In August 2020, the FASB issued ASU 2020-06, Debt – Debt with Conversion and Other Options (Subtopic 470-20) and Derivatives and Hedging – Contracts in Entity’s Own Equity (Subtopic 815-40), to simplify the accounting for certain financial instruments with characteristics of liabilities and equity. The FASB reduced the number of accounting models for convertible debt and convertible preferred stock instruments and made certain disclosure amendments to improve the information provided to users. In addition, the FASB amended the derivative guidance for the “own stock” scope exception and certain aspects of the EPS guidance. The Company adopted this new accounting guidance on a prospective basis on January 1, 2022, and the adoption did not have a material effect on its unaudited condensed consolidated financial statements.

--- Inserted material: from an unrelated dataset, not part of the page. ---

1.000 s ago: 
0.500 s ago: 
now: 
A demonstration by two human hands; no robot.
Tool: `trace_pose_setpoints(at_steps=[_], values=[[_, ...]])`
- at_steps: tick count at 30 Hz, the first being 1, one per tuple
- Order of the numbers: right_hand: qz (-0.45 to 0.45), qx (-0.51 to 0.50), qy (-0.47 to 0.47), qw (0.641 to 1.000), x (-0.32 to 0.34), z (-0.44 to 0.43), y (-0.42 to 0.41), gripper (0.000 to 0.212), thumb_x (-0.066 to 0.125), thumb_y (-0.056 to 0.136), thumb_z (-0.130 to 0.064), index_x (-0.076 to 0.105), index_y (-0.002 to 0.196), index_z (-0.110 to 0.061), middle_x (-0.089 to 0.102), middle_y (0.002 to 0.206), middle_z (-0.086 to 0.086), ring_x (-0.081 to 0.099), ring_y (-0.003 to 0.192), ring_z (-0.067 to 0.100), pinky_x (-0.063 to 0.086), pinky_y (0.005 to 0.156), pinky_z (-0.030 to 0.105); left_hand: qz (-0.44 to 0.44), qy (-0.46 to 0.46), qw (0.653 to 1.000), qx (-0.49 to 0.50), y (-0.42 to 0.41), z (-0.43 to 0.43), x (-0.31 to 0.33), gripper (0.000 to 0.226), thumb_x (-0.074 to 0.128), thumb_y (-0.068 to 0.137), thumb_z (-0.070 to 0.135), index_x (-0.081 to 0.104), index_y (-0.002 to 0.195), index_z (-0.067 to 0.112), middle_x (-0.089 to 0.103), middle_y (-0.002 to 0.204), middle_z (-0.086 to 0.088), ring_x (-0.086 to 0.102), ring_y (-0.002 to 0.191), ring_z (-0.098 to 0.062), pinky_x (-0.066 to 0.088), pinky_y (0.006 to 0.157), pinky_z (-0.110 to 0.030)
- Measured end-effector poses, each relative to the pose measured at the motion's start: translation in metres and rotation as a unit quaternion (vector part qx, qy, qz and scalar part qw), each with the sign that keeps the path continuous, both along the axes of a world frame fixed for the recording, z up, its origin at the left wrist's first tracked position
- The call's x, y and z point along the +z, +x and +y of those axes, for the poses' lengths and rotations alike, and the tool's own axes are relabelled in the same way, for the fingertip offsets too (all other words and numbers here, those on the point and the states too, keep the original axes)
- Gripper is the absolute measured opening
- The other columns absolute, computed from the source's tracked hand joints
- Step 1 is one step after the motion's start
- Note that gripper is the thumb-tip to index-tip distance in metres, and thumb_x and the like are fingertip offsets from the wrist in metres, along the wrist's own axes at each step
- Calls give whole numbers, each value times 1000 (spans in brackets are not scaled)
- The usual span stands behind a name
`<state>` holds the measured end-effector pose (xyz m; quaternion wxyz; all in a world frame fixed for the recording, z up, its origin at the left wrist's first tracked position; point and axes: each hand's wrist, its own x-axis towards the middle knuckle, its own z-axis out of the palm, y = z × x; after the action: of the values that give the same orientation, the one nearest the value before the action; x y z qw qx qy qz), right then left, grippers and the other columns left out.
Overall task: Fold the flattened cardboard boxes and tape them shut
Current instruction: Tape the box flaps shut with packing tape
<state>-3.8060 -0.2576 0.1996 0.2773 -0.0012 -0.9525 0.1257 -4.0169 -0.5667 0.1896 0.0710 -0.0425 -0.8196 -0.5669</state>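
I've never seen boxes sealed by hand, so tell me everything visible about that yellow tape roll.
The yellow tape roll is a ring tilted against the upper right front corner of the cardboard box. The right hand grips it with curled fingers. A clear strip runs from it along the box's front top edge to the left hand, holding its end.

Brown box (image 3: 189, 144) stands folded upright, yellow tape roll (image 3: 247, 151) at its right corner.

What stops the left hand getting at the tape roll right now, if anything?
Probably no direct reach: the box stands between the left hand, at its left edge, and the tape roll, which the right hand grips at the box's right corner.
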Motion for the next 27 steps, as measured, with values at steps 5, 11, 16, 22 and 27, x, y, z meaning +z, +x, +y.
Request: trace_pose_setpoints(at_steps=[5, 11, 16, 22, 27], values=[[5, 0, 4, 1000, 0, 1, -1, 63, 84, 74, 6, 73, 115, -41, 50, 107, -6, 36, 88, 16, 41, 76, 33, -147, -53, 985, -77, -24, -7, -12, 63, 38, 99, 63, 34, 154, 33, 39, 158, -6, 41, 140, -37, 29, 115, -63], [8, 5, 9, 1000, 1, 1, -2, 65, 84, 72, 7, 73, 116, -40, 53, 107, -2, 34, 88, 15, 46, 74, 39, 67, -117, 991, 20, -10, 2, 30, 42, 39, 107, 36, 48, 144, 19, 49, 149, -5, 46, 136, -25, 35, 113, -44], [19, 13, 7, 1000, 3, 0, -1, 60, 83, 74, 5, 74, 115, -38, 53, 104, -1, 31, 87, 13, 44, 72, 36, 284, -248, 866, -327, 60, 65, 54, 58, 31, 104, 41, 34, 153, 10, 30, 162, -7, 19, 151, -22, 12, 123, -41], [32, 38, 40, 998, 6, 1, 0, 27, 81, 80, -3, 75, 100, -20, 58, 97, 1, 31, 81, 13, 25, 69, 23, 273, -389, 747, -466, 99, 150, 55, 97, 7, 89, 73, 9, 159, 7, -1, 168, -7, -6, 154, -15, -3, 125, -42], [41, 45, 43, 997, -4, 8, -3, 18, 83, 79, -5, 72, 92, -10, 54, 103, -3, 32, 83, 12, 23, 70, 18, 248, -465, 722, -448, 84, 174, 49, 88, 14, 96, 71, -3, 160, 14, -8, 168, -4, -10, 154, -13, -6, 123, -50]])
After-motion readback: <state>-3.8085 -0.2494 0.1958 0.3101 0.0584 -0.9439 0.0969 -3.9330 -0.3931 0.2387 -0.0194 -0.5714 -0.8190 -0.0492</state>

Accounting Pronouncements Not Yet Adopted

In October 2021, the FASB issued ASU 2021-08, Business Combinations (Topic 805): Accounting for Contract Assets and Contract Liabilities from Contracts with Customers, which requires an acquirer to apply ASC 606 to recognize and measure contract assets and liabilities from contracts with customers acquired in a business combination on the acquisition date rather than the general guidance in ASC 805. The guidance in this update will be effective for public companies for fiscal years beginning after December 15, 2022, including interim periods within those fiscal years with early adoption permitted. The Company is evaluating the potential impact of adopting this guidance on its consolidated financial statements.

 

In September 2022, the FASB issued ASU 2022-04, Liabilities-Supplier Finance Programs (Topic 405-50) - Disclosure of Supplier Finance Program Obligations, which requires that a buyer in a supplier finance program disclose sufficient information about the program to allow a user of financial statements to understand the program’s nature, activity during the period, changes from period to period, and potential magnitude. The guidance in this update will be effective for fiscal years beginning after December 15, 2022, except for the amendment on roll forward information which is effective for fiscal years beginning after December 15, 2023. The Company is evaluating the potential impact of this guidance on its consolidated financial statements and related disclosures.